I remember a work trip when I got delayed getting back my train trouble, and I sobbed like a child when I suddenly realised that no-one needed me to call and tell them I was ok. I’d always teased both my mum and my husband about their requests for me to check in before, but now no one knew and no one cared. It was a horrible feeling and I felt a bit silly bc it unravelled me so.

I don’t think it’s a PTSD thing, but it’s a safety thing, that need for the tangible, small and familiar.

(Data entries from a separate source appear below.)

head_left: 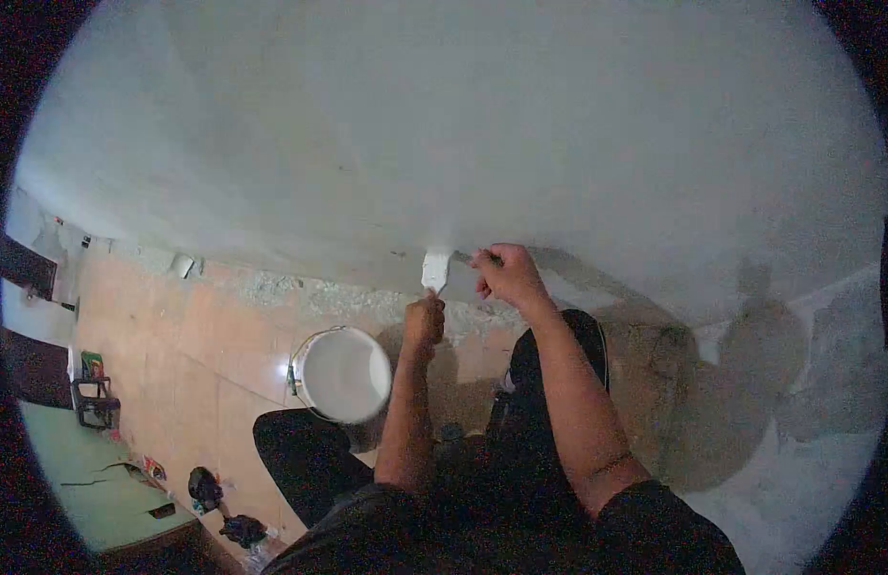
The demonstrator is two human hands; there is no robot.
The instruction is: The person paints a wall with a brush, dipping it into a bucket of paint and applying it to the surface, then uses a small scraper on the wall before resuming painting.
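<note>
My left hand (425, 319) is closed around the handle of a white-coated scraper (435, 271), whose blade end meets the lower part of the grey wall (444, 144). To its right, my right hand (506, 274) is raised close to the wall with its fingers curled; whatever it pinches, if anything, is too small to make out. A white bucket (346, 375) with a wire handle stands on the floor, left of my left forearm.
The tiled floor (204, 335) has crumbs of plaster (271, 287) along the wall's foot. My bent knees flank my forearms. A small dark chair (96, 402), a green surface (70, 470) and dark bags (205, 487) are at the left. Another wall (837, 374) rises at the right.
</note>
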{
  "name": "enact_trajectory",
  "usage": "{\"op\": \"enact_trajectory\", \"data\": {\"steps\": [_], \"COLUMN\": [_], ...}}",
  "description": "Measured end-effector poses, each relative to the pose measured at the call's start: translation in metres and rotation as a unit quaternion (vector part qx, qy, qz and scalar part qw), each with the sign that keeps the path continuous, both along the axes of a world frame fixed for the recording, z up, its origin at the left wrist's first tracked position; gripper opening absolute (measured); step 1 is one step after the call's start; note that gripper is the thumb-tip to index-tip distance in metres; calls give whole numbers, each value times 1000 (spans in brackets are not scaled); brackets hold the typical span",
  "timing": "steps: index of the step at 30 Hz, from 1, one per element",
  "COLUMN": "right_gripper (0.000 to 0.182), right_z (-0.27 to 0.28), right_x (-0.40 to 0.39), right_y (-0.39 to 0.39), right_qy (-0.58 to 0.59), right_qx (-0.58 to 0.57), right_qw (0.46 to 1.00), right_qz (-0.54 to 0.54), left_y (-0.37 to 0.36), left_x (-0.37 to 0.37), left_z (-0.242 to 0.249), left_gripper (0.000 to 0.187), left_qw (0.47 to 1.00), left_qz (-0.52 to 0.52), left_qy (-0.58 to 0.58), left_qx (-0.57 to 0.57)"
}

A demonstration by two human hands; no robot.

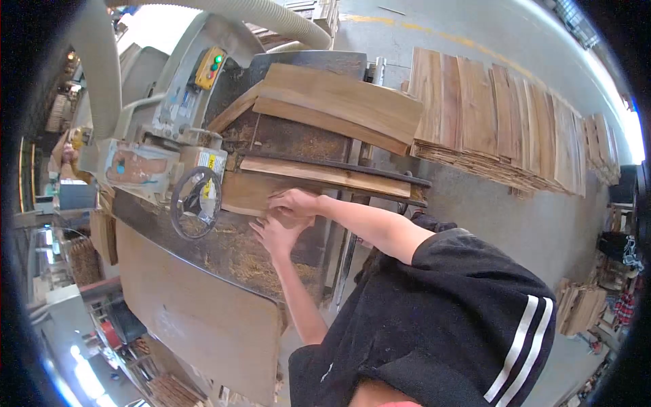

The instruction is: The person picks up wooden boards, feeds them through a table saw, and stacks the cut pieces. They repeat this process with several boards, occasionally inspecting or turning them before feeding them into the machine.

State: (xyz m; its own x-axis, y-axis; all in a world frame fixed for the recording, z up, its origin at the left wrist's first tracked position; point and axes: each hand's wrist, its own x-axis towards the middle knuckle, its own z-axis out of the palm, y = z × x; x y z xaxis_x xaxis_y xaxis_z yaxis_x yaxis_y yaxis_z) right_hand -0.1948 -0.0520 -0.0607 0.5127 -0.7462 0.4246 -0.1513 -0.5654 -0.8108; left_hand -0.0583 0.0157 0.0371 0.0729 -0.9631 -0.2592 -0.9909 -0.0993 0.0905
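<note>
A wooden board (pixel 245 192) lies flat on the dark machine table (pixel 298 252), its far end beside the machine's handwheel. My right hand (pixel 295 203) is curled over the board's near end, fingers bent against the wood. Just below it, my left hand (pixel 277 236) touches the same end with its fingers spread along the edge. A dark fence (pixel 400 178) runs beside the board, and a narrow wood strip (pixel 325 175) rests along it. How the right fingertips meet the board is partly hidden.
The black handwheel (pixel 196 203) stands close to my hands. Wide boards (pixel 339 98) lie across the table beyond the fence. Sawdust (pixel 237 254) covers the table. Stacked planks (pixel 495 125) stand on the right, and a brown panel (pixel 196 308) at lower left. A hose (pixel 271 17) arches overhead.
</note>
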Motion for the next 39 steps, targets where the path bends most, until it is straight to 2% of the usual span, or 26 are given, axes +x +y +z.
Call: {"op": "enact_trajectory", "data": {"steps": [2,5,8,9,14,18,21,22,24,25,26,28,29,32,33,36,39], "right_gripper": [37,34,33,34,39,27,23,23,21,21,20,20,19,18,18,17,16], "right_z": [11,2,-8,-10,-16,-3,19,17,8,14,17,20,19,12,8,18,21], "right_x": [-8,-11,-14,-12,-10,-3,1,10,24,28,34,42,47,64,67,80,101], "right_y": [5,13,12,10,12,6,-7,-15,-26,-32,-36,-50,-57,-70,-75,-82,-94], "right_qy": [7,-7,-14,-14,13,-13,45,-3,30,66,40,35,35,41,48,45,3], "right_qx": [-16,-14,-46,-52,-56,-71,-63,-108,-70,-43,-107,-124,-139,-153,-145,-145,-163], "right_qw": [1000,1000,998,998,997,995,996,993,997,997,993,992,990,987,988,988,985], "right_qz": [-17,-15,-26,-27,-43,-64,-49,-45,-29,-10,-21,-16,-12,-11,-10,-32,-50], "left_y": [14,39,45,45,45,35,23,15,9,7,16,15,23,50,59,75,64], "left_x": [-23,-23,-27,-29,-39,-29,-41,-26,-10,-2,9,26,35,83,95,151,206], "left_z": [4,-63,-82,-81,-69,-52,-24,-15,-37,-52,-53,-40,-35,-49,-45,-69,-43], "left_gripper": [152,149,148,145,138,131,128,127,115,124,127,133,125,102,83,78,76], "left_qw": [998,987,979,986,979,988,989,987,972,969,968,967,959,955,932,871,843], "left_qz": [35,35,52,74,77,57,93,108,96,108,114,109,121,149,190,316,399], "left_qy": [40,93,87,86,68,28,57,68,73,63,79,111,140,111,115,77,63], "left_qx": [28,-129,-175,-125,-179,-142,-102,-97,-199,-214,-207,-204,-213,-231,-286,-367,-357]}}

It’s understandable and normal imho bc the world feels so much more jagged than before.

I am so sorry too that your D experienced her own betrayal of trust with that school friend and how you must have felt about it too. Sadly most of us here know that those small everyday betrayals have sharper edges when we are more vulnerable bc of a big one. We learn - as your daughter will - to pick out tribes and let the others go. But I’m sorry.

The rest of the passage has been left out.